GLSA 200405-16: Multiple XSS Vulnerabilities in SquirrelMail

Severity:normal
Title:Multiple XSS Vulnerabilities in SquirrelMail
Date:05/25/2004
Bugs: #49675
ID:200405-16

Synopsis

SquirrelMail is subject to several XSS and one SQL injection vulnerability.

Background

SquirrelMail is a webmail package written in PHP. It supports IMAP and SMTP, and can optionally be installed with SQL support.

Affected packages

Package Vulnerable Unaffected Architecture(s)
mail-client/squirrelmail < 1.4.3_rc1 >= 1.4.3_rc1 All supported architectures

Description

Several unspecified cross-site scripting (XSS) vulnerabilities and a well hidden SQL injection vulnerability were found. An XSS attack allows an attacker to insert malicious code into a web-based application. SquirrelMail does not check for code when parsing variables received via the URL query string.

Impact

One of the XSS vulnerabilities could be exploited by an attacker to steal cookie-based authentication credentials from the user's browser. The SQL injection issue could potentially be used by an attacker to run arbitrary SQL commands inside the SquirrelMail database with privileges of the SquirrelMail database user.

Workaround

There is no known workaround at this time.
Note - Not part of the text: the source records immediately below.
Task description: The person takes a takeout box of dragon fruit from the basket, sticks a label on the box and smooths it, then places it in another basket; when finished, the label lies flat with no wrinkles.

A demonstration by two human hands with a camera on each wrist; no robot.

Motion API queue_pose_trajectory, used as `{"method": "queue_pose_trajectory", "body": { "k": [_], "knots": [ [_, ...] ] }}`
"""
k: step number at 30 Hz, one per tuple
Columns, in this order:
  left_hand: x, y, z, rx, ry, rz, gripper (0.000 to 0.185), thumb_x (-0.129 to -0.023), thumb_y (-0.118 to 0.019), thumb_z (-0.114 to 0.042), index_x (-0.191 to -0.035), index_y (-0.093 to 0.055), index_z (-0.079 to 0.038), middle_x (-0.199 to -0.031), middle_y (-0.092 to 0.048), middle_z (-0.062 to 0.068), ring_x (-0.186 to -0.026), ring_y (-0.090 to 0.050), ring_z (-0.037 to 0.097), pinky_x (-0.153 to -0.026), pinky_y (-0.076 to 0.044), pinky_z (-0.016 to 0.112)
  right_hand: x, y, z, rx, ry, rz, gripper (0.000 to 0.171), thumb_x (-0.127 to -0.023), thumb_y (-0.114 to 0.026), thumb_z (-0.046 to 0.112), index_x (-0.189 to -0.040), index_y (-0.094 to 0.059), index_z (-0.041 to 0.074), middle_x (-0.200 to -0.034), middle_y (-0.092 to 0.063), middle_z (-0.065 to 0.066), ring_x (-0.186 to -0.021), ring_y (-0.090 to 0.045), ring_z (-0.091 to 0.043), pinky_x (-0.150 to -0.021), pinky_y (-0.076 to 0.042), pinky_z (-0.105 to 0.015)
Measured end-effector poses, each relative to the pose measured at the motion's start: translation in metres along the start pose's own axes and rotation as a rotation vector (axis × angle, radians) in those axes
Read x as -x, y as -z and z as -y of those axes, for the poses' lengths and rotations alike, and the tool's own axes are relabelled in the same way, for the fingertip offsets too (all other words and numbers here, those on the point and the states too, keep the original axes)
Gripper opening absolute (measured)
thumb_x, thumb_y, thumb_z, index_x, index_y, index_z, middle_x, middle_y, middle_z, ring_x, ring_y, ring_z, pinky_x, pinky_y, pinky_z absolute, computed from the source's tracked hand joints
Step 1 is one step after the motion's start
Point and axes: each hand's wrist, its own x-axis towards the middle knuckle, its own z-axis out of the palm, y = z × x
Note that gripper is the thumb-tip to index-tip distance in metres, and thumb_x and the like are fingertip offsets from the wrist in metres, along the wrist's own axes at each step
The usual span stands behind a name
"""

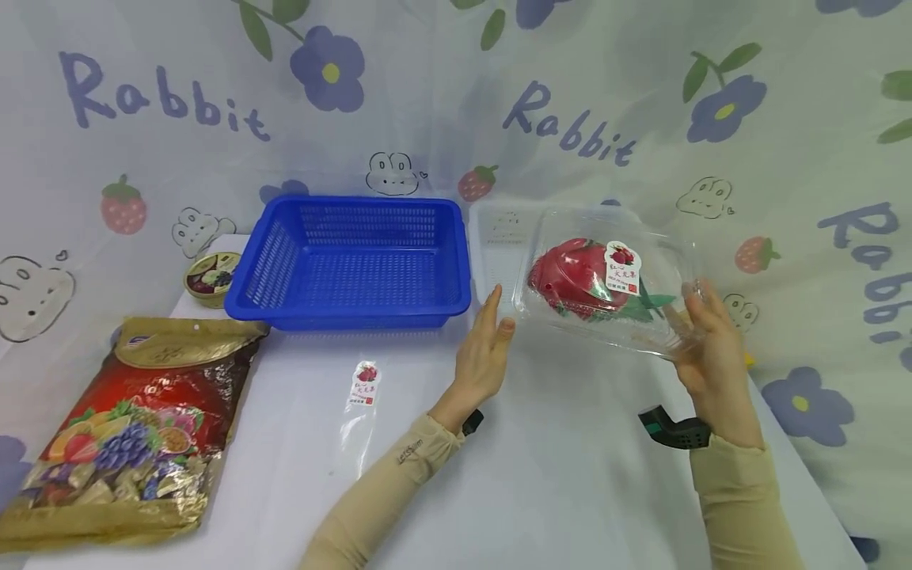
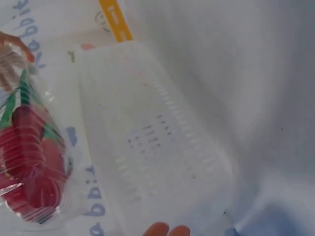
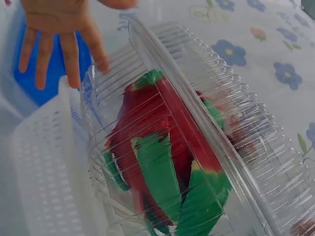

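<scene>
Gripping the clear box (image 1: pixel 606 277) at centre right, the right hand (image 1: pixel 712 356) hides from its wrist view, where straight left hand (image 3: pixel 64 29) fingers touch it.

A clear, ribbed plastic clamshell box (image 1: pixel 606 277) with its lid closed is held up off the white tabletop, tilted, above a white perforated plastic basket. Inside lies a red dragon fruit with green leafy scales (image 1: pixel 580 277), filling most of the box. A small white label printed with a red fruit picture (image 1: pixel 623 267) sits on the lid.
</scene>
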Motion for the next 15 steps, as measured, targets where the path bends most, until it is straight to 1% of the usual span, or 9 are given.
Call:
{"method": "queue_pose_trajectory", "body": {
  "k": [1,2,4,5,8,10,11,14,15],
  "knots": [
    [-0.002,-0.002,0.001,0.005,0.006,0.0,0.104,-0.076,0.007,-0.084,-0.157,-0.014,-0.023,-0.161,-0.025,0.01,-0.141,-0.036,0.036,-0.101,-0.041,0.06,-0.001,0.0,0.001,0.004,-0.003,0.007,0.068,-0.102,-0.044,0.027,-0.154,-0.003,0.039,-0.162,0.006,0.017,-0.151,0.012,-0.018,-0.119,-0.023,-0.039],
    [-0.005,-0.003,0.002,0.014,0.006,-0.002,0.105,-0.076,0.006,-0.084,-0.157,-0.015,-0.021,-0.161,-0.024,0.011,-0.144,-0.032,0.035,-0.105,-0.037,0.061,-0.003,-0.002,0.002,0.01,-0.007,0.008,0.068,-0.102,-0.044,0.027,-0.154,-0.002,0.04,-0.162,0.007,0.018,-0.151,0.014,-0.018,-0.123,-0.013,-0.042],
    [-0.01,-0.007,0.004,0.03,0.018,-0.007,0.106,-0.076,0.006,-0.084,-0.156,-0.017,-0.019,-0.162,-0.021,0.012,-0.147,-0.025,0.034,-0.111,-0.03,0.061,-0.007,-0.004,0.004,0.024,-0.009,0.02,0.068,-0.102,-0.044,0.029,-0.154,-0.001,0.041,-0.162,0.009,0.018,-0.15,0.016,-0.018,-0.121,0.007,-0.047],
    [-0.012,-0.009,0.005,0.039,0.024,-0.01,0.107,-0.076,0.005,-0.085,-0.156,-0.017,-0.017,-0.162,-0.02,0.012,-0.147,-0.025,0.034,-0.113,-0.029,0.06,-0.009,-0.005,0.006,0.041,-0.017,0.023,0.068,-0.102,-0.043,0.03,-0.154,0.0,0.041,-0.161,0.01,0.018,-0.15,0.016,-0.018,-0.12,0.008,-0.048],
    [-0.02,-0.013,0.007,0.056,0.042,-0.02,0.111,-0.075,0.006,-0.085,-0.155,-0.019,-0.012,-0.162,-0.018,0.015,-0.147,-0.023,0.036,-0.113,-0.028,0.059,-0.019,-0.007,0.012,0.104,-0.044,0.036,0.067,-0.102,-0.042,0.033,-0.153,0.001,0.043,-0.161,0.01,0.018,-0.151,0.013,-0.017,-0.121,0.004,-0.049],
    [-0.026,-0.015,0.008,0.051,0.061,-0.028,0.114,-0.075,0.006,-0.086,-0.155,-0.019,-0.01,-0.162,-0.017,0.014,-0.147,-0.023,0.036,-0.113,-0.028,0.059,-0.028,-0.007,0.017,0.147,-0.064,0.05,0.066,-0.102,-0.043,0.034,-0.153,-0.001,0.044,-0.162,0.005,0.014,-0.151,0.005,-0.018,-0.12,-0.015,-0.049],
    [-0.028,-0.016,0.008,0.047,0.069,-0.033,0.114,-0.075,0.007,-0.086,-0.155,-0.019,-0.009,-0.163,-0.016,0.013,-0.147,-0.024,0.037,-0.112,-0.029,0.06,-0.034,-0.008,0.02,0.158,-0.075,0.057,0.066,-0.102,-0.043,0.034,-0.153,-0.003,0.044,-0.161,0.0,0.013,-0.15,0.0,-0.018,-0.118,-0.021,-0.047],
    [-0.036,-0.017,0.008,0.029,0.093,-0.04,0.116,-0.075,0.007,-0.086,-0.155,-0.02,-0.007,-0.163,-0.015,0.011,-0.146,-0.026,0.038,-0.11,-0.031,0.062,-0.048,-0.011,0.029,0.196,-0.106,0.071,0.066,-0.101,-0.045,0.036,-0.153,-0.006,0.045,-0.157,-0.008,0.015,-0.146,-0.01,-0.018,-0.114,-0.026,-0.049],
    [-0.038,-0.018,0.007,0.02,0.099,-0.039,0.116,-0.074,0.007,-0.085,-0.154,-0.02,-0.006,-0.163,-0.014,0.01,-0.145,-0.027,0.038,-0.109,-0.031,0.062,-0.054,-0.012,0.032,0.214,-0.112,0.075,0.065,-0.1,-0.046,0.036,-0.153,-0.008,0.045,-0.157,-0.01,0.014,-0.146,-0.011,-0.02,-0.114,-0.025,-0.054]
  ]
}}
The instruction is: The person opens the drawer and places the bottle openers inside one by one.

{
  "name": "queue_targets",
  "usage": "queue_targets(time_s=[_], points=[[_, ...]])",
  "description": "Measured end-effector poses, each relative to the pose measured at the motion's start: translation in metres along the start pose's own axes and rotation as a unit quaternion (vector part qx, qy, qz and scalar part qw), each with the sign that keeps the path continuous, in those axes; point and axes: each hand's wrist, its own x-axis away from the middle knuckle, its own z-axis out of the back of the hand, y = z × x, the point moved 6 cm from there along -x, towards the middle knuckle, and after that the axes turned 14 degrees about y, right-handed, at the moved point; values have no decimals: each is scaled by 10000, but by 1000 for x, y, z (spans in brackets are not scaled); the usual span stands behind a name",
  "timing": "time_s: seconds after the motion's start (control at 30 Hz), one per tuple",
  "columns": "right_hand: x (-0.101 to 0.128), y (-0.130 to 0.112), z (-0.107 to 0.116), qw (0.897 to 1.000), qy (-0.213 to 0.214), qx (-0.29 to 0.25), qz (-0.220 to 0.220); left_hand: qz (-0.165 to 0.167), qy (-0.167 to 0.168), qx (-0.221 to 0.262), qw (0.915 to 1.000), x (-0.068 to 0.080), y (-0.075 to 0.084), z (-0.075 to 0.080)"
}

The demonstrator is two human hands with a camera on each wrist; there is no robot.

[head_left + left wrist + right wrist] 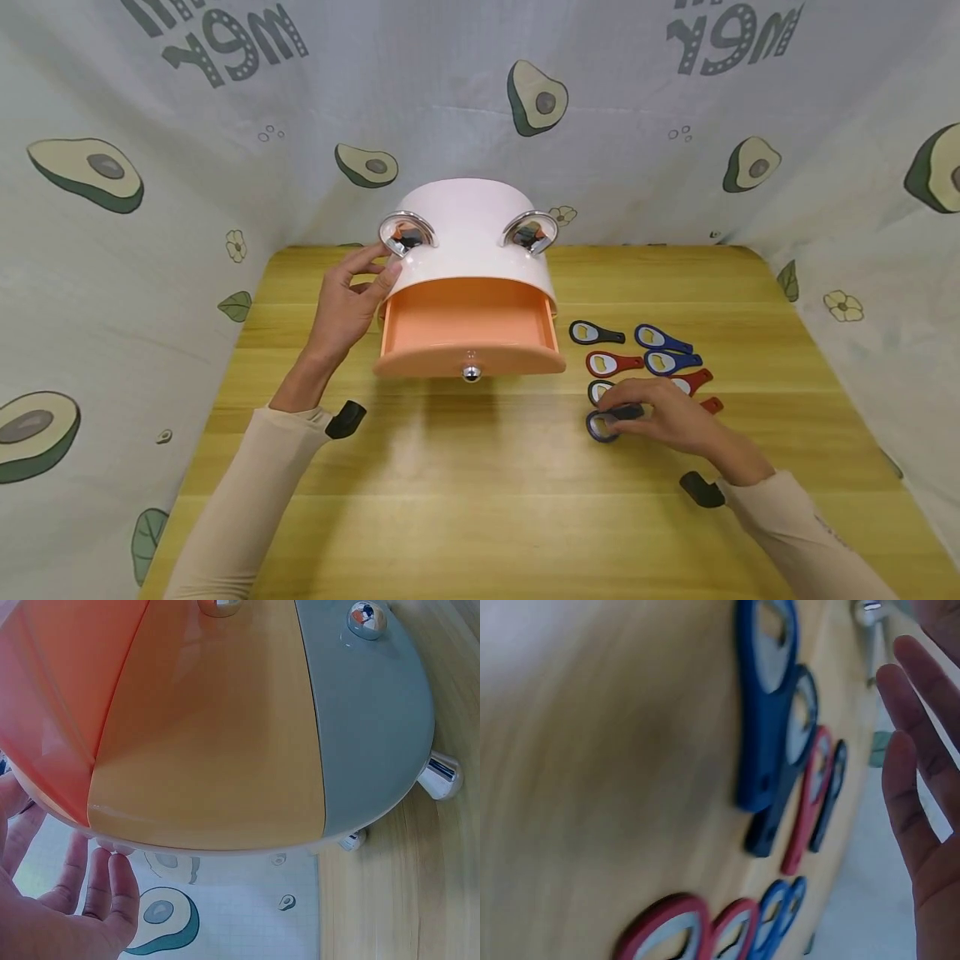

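Observation:
My left hand (347, 304) rests against the left side of a white rounded drawer cabinet (468, 225), fingers extended along its wall. Its top drawer (471, 360), orange with a chrome knob, is pulled out and holds nothing. In the left wrist view the left hand (82, 892) lies along the cabinet's edge. My right hand (667, 417) hovers low over several bottle openers, thumb and fingertips right at a dark blue bottle opener (600, 427). In the right wrist view, the right hand's fingers (911, 712) are relaxed and apart from the blue bottle opener (757, 750).
Around the right hand lie a black bottle opener (596, 332), a red bottle opener (613, 363) and blue ones (671, 362) on the wooden table (480, 517). Below the open drawer are a tan drawer (210, 735) and a grey-blue one (367, 727). An avocado-print cloth (450, 100) hangs behind.

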Motion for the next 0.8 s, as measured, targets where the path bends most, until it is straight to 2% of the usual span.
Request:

All users are advised to upgrade to version 1.4.3_rc1 or higher of SquirrelMail.

Resolution

All SquirrelMail users should upgrade to the latest stable version:

    # emerge sync
    
    # emerge -pv ">=mail-client/squirrelmail-1.4.3_rc1"
    # emerge ">=mail-client/squirrelmail-1.4.3_rc1"

References

Availability

This GLSA and any updates to it are available for viewing at the Gentoo Security Website: http://security.gentoo.org/glsa/glsa-200405-16.xml

Concerns?

Security is a primary focus of Gentoo Linux and ensuring the confidentiality and security of our users machines is of utmost importance to us. Any security concerns should be addressed to security@gentoo.org or alternatively, you may file a bug at https://bugs.gentoo.org.

License

Copyright 2010 Gentoo Foundation, Inc; referenced text belongs to its owner(s). The contents of this document are licensed under the Creative Commons - Attribution / Share Alike license.

Thank you!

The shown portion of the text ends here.